Edited by Traveling Circus
Posted
12 hours ago, brucehookedup said:

You always have something stupid to say. You don't think for one minute the anglers out fishing would not want more action??

You sidestepped my statement by trying to insult me. On top of that, you claim to know what “the” other people want. Do you really believe that “the other anglers” want you to represent them?

Posted

My huge issue with the fishery right now that every angler Trib or lake angler should be concerned with is the lamprey population.  This is going to do NOTHING to help fish numbers.  What do we do to help correct this issue?  You can lampricide all you want but that does nothing for the adults already wreaking havoc on out fish populations.

Posted

So Gambler, what would you propose anglers do? TFM is produced in Germany and only distributed for treatment by licensed agents of Ocean's and Water from Canada. I think I read where a team from the US did some treatments in 2021, because of the border closings. So maybe one idea is to have more agents licensed to treat. Homework for you, research what it takes to ramp up treatments in the future, and how often a stream can be treated without harming other aquatic river life.

 

The target is the lamprey fry and I’ve been there when they treat the salmon and it also does kill the adult spawning lampreys. Got lots of snakes everywhere in the river bed. 


We need a cormorant hunting season, and layman lamprey treatment companies right?

Posted
39 minutes ago, King Davy said:

So Gambler, what would you propose anglers do? TFM is produced in Germany and only distributed for treatment by licensed agents of Ocean's and Water from Canada. I think I read where a team from the US did some treatments in 2021, because of the border closings. So maybe one idea is to have more agents licensed to treat. Homework for you, research what it takes to ramp up treatments in the future, and how often a stream can be treated without harming other aquatic river life.

 

The target is the lamprey fry and I’ve been there when they treat the salmon and it also does kill the adult spawning lampreys.

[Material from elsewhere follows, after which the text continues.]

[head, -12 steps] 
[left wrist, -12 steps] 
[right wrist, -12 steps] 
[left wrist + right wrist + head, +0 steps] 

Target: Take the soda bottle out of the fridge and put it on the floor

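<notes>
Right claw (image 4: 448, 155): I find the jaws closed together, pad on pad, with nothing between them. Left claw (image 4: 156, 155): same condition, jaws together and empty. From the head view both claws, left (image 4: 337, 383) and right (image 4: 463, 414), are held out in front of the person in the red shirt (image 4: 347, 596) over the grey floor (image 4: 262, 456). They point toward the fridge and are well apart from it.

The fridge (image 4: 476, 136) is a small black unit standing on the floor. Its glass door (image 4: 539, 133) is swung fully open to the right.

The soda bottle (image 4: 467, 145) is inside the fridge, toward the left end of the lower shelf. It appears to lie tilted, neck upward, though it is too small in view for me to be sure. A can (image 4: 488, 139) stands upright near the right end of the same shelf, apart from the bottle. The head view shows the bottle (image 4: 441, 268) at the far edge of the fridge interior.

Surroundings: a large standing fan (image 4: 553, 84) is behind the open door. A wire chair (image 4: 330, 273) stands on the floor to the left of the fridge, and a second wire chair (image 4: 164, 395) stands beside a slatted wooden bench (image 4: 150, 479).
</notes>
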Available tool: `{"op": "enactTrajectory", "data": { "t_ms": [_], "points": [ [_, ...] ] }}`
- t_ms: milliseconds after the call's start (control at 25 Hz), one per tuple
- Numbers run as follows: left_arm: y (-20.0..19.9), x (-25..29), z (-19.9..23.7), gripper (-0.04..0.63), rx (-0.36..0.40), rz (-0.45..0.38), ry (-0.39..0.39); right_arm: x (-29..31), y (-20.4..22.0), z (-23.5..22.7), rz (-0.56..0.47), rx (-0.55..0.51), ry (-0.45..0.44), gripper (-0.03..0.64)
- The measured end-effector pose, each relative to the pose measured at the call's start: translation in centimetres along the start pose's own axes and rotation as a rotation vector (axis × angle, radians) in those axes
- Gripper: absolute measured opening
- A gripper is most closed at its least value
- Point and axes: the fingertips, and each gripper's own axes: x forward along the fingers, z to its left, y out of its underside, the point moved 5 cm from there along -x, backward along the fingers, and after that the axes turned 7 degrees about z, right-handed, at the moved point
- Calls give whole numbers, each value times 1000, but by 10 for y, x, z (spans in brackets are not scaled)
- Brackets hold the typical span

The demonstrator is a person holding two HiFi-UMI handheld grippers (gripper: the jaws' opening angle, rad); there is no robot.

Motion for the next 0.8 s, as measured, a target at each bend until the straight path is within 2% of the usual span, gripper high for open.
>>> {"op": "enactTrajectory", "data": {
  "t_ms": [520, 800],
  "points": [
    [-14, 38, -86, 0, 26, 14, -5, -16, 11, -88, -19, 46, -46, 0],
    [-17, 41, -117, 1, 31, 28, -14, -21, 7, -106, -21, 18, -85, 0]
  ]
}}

Got lots of snakes everywhere in the river bed. 


We need a cormorant hunting season, and layman lamprey treatment companies right?

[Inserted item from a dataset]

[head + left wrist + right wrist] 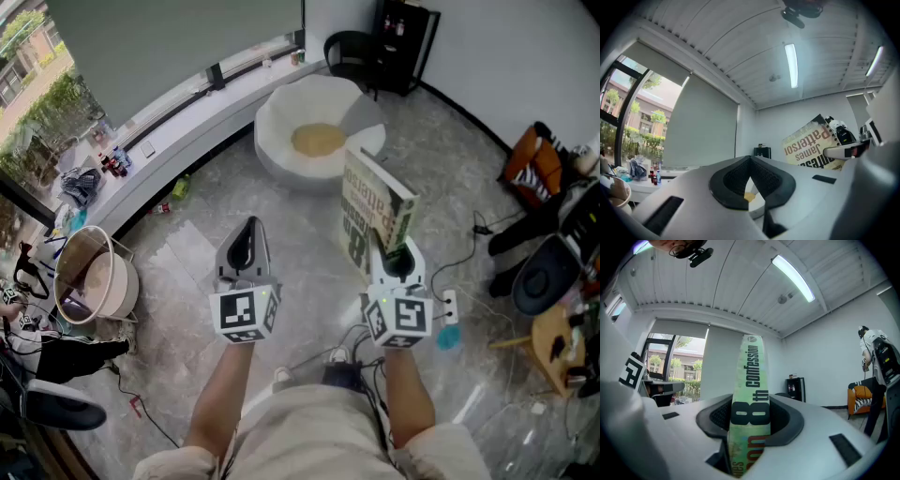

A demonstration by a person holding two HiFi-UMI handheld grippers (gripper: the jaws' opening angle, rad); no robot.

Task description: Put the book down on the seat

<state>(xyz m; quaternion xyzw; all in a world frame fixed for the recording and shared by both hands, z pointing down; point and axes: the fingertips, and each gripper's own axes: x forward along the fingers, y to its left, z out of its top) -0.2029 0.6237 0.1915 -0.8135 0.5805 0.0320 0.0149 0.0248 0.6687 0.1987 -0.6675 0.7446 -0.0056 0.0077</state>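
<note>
Closest to the lens, two grippers are held level above a lap. The seat, a wide white bowl with a yellow pad, is seen well ahead of both. The book is kept upright, short of the seat and a little to its right, and is pinched across its covers at the low end of the spine by the right gripper. The left gripper, also short of the seat, is closed on nothing. Only a small part of the book is gripped, so a swing or slip could be expected when it is tipped flat; if it were let go early, the floor would be struck rather than the seat.

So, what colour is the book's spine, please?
The book's spine is pale green with dark lettering, best seen in the right gripper view.
</note>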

Treatments will not kill adults.  The issue right now is the adult population.  We averaged 2-3 lampreys a trip!  I had lampreys sucked to rigger balls, my probe and the hull of my boat.  I have never seen that in the 38 seasons I have been fishing Lake Ontario!  We need to push the DEC to do more than just treatments.  There is new technology in attractants and repellants that could be used along with traps.  Attract lampreys to tributaries that are easy to deploy lamprey traps and trap as many adults as possible.  Put repellant in tribs with high spawning success rate to keep them out of prime habitat (as long as they don’t cause harm to other species).  The DEC had Covid money from the government that had to be used on Covid related issues with the fishery, here is an issue that was magnified by Covid.  Why not spend the money to correct this issue.  Sitting back and doing nothing only hurts the fishery.  If you think fish populations are an issue now, hang on because it could get worse due to mortality from lamprey.  If man power is an issue, I’m sure tons of guys (both trib and lake) would volunteer to assist in the program.  I certainly would. 

  • Like 1
Posted
3 hours ago, GAMBLER said:

My huge issue with the fishery right now that every angler Trib or lake angler should be concerned with is the lamprey population.

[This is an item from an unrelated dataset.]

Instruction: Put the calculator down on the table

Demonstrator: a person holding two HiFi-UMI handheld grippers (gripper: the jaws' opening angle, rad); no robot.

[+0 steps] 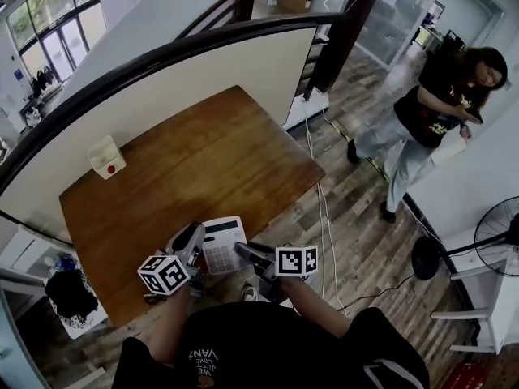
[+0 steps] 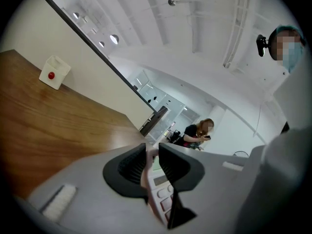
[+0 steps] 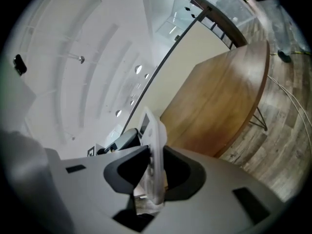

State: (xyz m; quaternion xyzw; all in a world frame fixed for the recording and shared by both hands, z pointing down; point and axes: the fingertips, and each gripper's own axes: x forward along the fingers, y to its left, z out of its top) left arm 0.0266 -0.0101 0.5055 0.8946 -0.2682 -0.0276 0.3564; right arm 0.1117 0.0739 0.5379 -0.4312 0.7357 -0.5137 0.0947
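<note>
Status: calculator (image 1: 223, 244) (image 2: 158, 191) (image 3: 153, 130) is held from both sides, over the middle of the table's (image 1: 203, 160) (image 2: 39, 126) (image 3: 219, 96) near edge, the one on the operator's side.

- left gripper (image 1: 195, 245) (image 2: 152, 152): jaws clamped on the calculator's left edge. Its own view shows the casing pinched between the dark pads, with keys visible below them.
- right gripper (image 1: 246, 254) (image 3: 156, 162): jaws clamped on the calculator's right side. The white body sits edge-on between the pads and sticks out past the tips.
- Display end of the calculator points toward the middle of the table, and the key face is up in the head view.
- Can't tell whether the underside touches the wood or sits just above it.

Other stuff:
- Small white box with red button (image 1: 106, 156) (image 2: 53, 72) sits at the far edge along the cream partition (image 1: 162, 87), near the table's left corner and well apart from the calculator.
- The rest of the tabletop is bare wood.
- A standing person (image 1: 430, 104) (image 2: 197, 133) is on the plank floor beyond the table's right corner.
- Cables (image 1: 322, 209) run across the floor by that corner.
- A floor fan (image 1: 495, 241) is further right.
</note>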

approx. 75% with scars in the creek....... many of them fresh/bloody.....

Posted (edited)

Gambler take the lead on this, get a hold of Chris at Cape Vincent , propose a plan,  have all your data and facts aligned for the new treatments. Questions for DEC.  How to pay for this, what resources it takes to employ the decoys and traps. I would be willing to bet there is a permit process that must take place to put anything like this in a stream. Research that and find out how to start the process.
 

Are there clubs and organizations willing to pony up the funds to help support it since it’s probably not a DEC budget item for 2023. Or ask them about where they are spending their Covid-19 cash. 
 

Great opportunity to take action from the angling community.